### Exercise:
Within the listing below, the lines to output run from the one containing "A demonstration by" through the one containing "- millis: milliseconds"; copy them exactly and nothing else.

==============================

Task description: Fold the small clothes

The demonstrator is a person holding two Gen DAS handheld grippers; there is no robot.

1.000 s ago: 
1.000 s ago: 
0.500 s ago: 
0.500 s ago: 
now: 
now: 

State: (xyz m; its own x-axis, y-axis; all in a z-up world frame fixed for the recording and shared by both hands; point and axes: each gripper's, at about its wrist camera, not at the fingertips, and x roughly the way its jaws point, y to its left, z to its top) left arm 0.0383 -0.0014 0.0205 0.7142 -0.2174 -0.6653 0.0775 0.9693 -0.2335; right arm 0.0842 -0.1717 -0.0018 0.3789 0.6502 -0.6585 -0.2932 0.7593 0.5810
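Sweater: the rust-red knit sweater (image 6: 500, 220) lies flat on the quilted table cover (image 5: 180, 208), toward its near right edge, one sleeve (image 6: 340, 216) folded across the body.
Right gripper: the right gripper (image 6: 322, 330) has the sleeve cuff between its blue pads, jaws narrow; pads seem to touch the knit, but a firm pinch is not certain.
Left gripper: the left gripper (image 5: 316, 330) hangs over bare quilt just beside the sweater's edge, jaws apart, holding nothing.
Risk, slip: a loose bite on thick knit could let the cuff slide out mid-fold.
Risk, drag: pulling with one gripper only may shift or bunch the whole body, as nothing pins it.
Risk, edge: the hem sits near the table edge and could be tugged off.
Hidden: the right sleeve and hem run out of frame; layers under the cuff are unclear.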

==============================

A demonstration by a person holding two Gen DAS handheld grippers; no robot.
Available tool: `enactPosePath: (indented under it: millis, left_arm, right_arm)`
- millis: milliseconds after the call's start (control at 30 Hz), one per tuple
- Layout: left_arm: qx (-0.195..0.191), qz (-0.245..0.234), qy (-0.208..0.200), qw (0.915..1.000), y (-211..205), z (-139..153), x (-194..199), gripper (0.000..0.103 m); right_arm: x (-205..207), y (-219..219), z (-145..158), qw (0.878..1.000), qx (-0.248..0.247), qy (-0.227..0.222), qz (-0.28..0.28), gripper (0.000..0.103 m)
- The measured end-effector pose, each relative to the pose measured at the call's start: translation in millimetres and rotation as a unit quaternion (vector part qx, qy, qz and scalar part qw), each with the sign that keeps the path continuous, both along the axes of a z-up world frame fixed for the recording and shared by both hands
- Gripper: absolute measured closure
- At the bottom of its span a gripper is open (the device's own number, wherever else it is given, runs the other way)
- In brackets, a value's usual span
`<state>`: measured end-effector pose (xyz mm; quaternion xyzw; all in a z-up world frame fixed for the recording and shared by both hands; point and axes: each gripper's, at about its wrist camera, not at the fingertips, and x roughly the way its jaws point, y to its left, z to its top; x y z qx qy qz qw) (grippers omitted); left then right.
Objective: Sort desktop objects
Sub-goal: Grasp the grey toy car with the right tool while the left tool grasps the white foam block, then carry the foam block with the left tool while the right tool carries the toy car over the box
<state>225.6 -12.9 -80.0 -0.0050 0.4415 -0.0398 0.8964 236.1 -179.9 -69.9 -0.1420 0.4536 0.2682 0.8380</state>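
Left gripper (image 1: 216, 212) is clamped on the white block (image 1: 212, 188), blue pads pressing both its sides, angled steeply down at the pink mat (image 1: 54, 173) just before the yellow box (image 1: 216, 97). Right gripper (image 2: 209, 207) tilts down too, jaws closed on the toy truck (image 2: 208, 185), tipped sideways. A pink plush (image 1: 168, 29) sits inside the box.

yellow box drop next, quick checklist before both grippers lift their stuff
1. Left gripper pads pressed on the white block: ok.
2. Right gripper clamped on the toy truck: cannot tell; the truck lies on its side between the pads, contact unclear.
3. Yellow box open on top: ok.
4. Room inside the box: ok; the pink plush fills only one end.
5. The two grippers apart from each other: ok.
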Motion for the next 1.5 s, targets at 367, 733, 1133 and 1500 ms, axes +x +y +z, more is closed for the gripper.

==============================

### Your response:
A demonstration by a person holding two Gen DAS handheld grippers; no robot.
Available tool: `enactPosePath: (indented under it: millis, left_arm, right_arm)`
- millis: milliseconds after the call's start (control at 30 Hz), one per tuple

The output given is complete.